Build your own loss function in PyTorch


#41

I can’t agree more



#42

Writing a loss function is no different from writing a neural network, or an autograd function.

Here’s an example of writing a mean-square-error loss function:

def mse_loss(input, target):
    return ((input - target) ** 2).sum() / input.data.nelement()

(Vipin Chaudhary) #44

@smth but will this version have ability to backpropagate ? i think we need to perform those functions on autograd Variable ??


(Alban D) #45

Yes, smth’s function is taking Variables as input. So you will be able to backpropagate.


(Spandan Madan) #46

Hi all,

I struggled with this myself, so I’ve started building a tutorial for such stuff in PyTorch. You can find a section on custom losses there too (Section 5). Github link - https://github.com/Spandan-Madan/A-Collection-of-important-tasks-in-pytorch

I wrote this up quickly in my free time so it must have some typos etc. If you think there’s things you would like to see there but are missing, feel free to create an issue on GitHub to make suggestions. Hope this helps!


#48

I have already implemented my own loss in python, but it is too slow. Is there any tutorials which can teach me
to speed it up?(there is a for loop in my loss)


(chaoyang) #49

if the individual loss for a sample in a batch can be positive or negative depending on some conditions, how do i sum the loss over samples? it will become zero if i sum all the samples within a batch.


(gaoyang) #50

excuse me, have you figured this out? So it’s necessary that writing a custom backward function and then return the gradient by self?


(Sunitha Kanuri) #52

Hello,
I would like to use euclidean loss in pytorch. I was writing the formaula. But it is not working. Is this loss function already available in pytorch library? How do i use euclidean loss in network.
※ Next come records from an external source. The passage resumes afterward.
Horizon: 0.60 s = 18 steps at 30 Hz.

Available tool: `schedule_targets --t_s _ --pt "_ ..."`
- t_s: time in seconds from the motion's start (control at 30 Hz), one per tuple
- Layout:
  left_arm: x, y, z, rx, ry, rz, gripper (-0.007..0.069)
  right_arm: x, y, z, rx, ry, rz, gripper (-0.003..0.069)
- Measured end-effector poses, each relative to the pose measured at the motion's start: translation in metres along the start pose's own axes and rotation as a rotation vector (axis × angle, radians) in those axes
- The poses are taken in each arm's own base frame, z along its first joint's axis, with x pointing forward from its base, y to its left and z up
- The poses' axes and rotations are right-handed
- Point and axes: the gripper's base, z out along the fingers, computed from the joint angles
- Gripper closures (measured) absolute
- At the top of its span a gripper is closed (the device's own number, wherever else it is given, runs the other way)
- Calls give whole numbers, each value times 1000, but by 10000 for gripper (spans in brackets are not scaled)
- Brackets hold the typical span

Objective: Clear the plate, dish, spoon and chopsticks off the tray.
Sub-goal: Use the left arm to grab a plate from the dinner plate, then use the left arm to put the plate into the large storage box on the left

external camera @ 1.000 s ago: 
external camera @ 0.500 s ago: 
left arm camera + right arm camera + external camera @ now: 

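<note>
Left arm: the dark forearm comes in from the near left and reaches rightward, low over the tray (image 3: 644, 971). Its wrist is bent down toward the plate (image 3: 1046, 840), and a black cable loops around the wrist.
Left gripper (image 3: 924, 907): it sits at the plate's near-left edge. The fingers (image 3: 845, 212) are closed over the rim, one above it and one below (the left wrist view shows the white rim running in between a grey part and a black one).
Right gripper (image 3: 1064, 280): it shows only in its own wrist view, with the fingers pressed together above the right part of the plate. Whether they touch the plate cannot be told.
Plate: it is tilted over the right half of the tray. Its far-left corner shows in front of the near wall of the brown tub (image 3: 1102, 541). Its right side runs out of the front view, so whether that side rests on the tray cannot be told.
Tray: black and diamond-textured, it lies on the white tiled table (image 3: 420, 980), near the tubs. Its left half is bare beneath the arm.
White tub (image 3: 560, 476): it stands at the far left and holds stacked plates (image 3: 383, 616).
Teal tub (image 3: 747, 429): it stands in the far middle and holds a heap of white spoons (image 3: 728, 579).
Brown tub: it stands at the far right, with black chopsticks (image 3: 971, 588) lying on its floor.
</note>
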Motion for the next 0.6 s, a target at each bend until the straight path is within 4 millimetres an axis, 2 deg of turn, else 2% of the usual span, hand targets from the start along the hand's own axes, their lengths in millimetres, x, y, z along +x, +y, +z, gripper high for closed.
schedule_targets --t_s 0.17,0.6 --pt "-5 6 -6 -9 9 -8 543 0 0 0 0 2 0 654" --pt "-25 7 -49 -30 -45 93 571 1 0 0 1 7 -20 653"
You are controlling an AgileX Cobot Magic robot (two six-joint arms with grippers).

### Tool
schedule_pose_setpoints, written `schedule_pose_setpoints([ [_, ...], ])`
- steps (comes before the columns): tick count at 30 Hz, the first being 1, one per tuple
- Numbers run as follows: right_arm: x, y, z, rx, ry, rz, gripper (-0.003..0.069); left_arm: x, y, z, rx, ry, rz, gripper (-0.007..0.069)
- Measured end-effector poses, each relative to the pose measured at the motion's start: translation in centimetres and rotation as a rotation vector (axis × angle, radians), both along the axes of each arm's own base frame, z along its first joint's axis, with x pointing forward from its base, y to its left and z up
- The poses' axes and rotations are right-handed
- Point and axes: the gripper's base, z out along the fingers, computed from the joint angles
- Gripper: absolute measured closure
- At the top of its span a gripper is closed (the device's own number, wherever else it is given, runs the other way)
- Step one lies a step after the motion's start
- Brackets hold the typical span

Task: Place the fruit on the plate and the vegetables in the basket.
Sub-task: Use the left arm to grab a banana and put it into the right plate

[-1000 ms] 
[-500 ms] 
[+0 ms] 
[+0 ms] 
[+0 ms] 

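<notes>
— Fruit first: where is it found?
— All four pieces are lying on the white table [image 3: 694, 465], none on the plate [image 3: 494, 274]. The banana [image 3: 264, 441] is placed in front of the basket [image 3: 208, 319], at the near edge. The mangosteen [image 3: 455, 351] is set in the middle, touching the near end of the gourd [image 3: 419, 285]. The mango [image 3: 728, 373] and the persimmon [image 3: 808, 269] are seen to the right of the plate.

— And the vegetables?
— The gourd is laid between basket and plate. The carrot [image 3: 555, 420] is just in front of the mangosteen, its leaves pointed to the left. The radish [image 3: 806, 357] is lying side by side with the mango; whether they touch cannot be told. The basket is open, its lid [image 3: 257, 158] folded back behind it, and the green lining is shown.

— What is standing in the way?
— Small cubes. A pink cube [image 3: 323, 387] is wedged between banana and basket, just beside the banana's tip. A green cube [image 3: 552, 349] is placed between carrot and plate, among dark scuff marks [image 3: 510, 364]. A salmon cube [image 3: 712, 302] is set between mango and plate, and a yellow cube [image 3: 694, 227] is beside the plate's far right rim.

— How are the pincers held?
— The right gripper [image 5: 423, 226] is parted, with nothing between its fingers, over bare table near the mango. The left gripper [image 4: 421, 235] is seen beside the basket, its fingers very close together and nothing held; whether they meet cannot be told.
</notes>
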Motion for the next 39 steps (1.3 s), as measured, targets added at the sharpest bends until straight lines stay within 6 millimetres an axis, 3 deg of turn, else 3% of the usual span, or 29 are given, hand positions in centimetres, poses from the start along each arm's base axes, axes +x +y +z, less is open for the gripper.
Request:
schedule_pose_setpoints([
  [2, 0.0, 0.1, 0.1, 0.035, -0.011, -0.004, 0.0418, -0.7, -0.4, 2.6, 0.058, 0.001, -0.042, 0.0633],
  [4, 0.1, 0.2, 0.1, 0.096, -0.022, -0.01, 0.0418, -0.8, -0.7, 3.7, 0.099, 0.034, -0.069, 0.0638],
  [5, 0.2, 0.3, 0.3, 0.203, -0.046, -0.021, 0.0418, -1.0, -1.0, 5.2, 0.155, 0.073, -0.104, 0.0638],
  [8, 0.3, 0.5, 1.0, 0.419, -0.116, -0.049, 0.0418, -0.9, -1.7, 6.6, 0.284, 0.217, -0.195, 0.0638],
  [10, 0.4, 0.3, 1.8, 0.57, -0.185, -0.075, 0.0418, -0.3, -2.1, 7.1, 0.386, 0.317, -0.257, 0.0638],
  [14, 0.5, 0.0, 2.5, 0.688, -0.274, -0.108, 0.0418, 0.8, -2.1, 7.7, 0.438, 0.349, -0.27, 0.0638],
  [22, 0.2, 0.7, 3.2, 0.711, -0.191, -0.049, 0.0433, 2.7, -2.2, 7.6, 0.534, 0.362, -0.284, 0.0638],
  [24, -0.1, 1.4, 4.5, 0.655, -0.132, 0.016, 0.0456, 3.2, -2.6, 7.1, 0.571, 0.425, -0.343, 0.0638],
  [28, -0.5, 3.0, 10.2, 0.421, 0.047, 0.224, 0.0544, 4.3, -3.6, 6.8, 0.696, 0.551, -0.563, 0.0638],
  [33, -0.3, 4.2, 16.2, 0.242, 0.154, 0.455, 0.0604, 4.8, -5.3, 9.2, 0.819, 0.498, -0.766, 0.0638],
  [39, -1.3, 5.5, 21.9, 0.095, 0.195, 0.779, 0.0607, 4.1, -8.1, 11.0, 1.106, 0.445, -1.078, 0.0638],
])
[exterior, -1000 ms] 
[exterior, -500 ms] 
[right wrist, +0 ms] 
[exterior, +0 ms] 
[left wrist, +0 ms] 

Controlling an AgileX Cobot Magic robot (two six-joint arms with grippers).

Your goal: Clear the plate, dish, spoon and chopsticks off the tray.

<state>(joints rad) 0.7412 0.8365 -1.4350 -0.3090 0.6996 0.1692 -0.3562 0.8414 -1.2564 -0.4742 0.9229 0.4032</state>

Thank you.


(Anuvabh) #53

In pytorch it is called MSELoss: http://pytorch.org/docs/0.3.0/nn.html#torch.nn.MSELoss


(Sunitha Kanuri) #54

Thank you very much for the help.

In this paper, they have used euclidean loss for translation and orientation. Can i use the same loss function by using MSEloss for the regression problem?


(Ken) #56

Hi, when you give Euclidean loss between x1 and x2,

loss = torch.norm(x1 - x2, 2)

seems proper implementation.


(Weize Quan) #57

Hi Adam,
I have read this post several times, however, i don’t understand some terminologies, such as “re-wrap the .data in a new Variable”, “.data unpacking”, and “.data repacking”, would you mind showing some examples. Thank you so much.

In addition, i have a special requirement for center_loss, i.e., i need to set different weight to each class. So I refine the code (https://github.com/BestSonny/examples/tree/master/center_loss) show in PyTorch exmaples, and reinplement this loss function by myself.

In exmaples,
trainer.py:
def get_center_loss(centers, features, target, alpha, num_classes):
batch_size = target.size(0)
features_dim = features.size(1)

target_expand = target.view(batch_size,1).expand(batch_size,features_dim)
centers_var = Variable(centers)
centers_batch = centers_var.gather(0,target_expand)
criterion = nn.MSELoss()
center_loss = criterion(features,  centers_batch)

diff = centers_batch - features
unique_label, unique_reverse, unique_count = np.unique(target.cpu().data.numpy(), return_inverse=True, return_counts=True)
appear_times = torch.from_numpy(unique_count).gather(0,torch.from_numpy(unique_reverse))
appear_times_expand = appear_times.view(-1,1).expand(batch_size,features_dim).type(torch.FloatTensor)
diff_cpu = diff.cpu().data / appear_times_expand.add(1e-6)
diff_cpu = alpha * diff_cpu
for i in range(batch_size):
    centers[target.data[i]] -= diff_cpu[i].type(centers.type())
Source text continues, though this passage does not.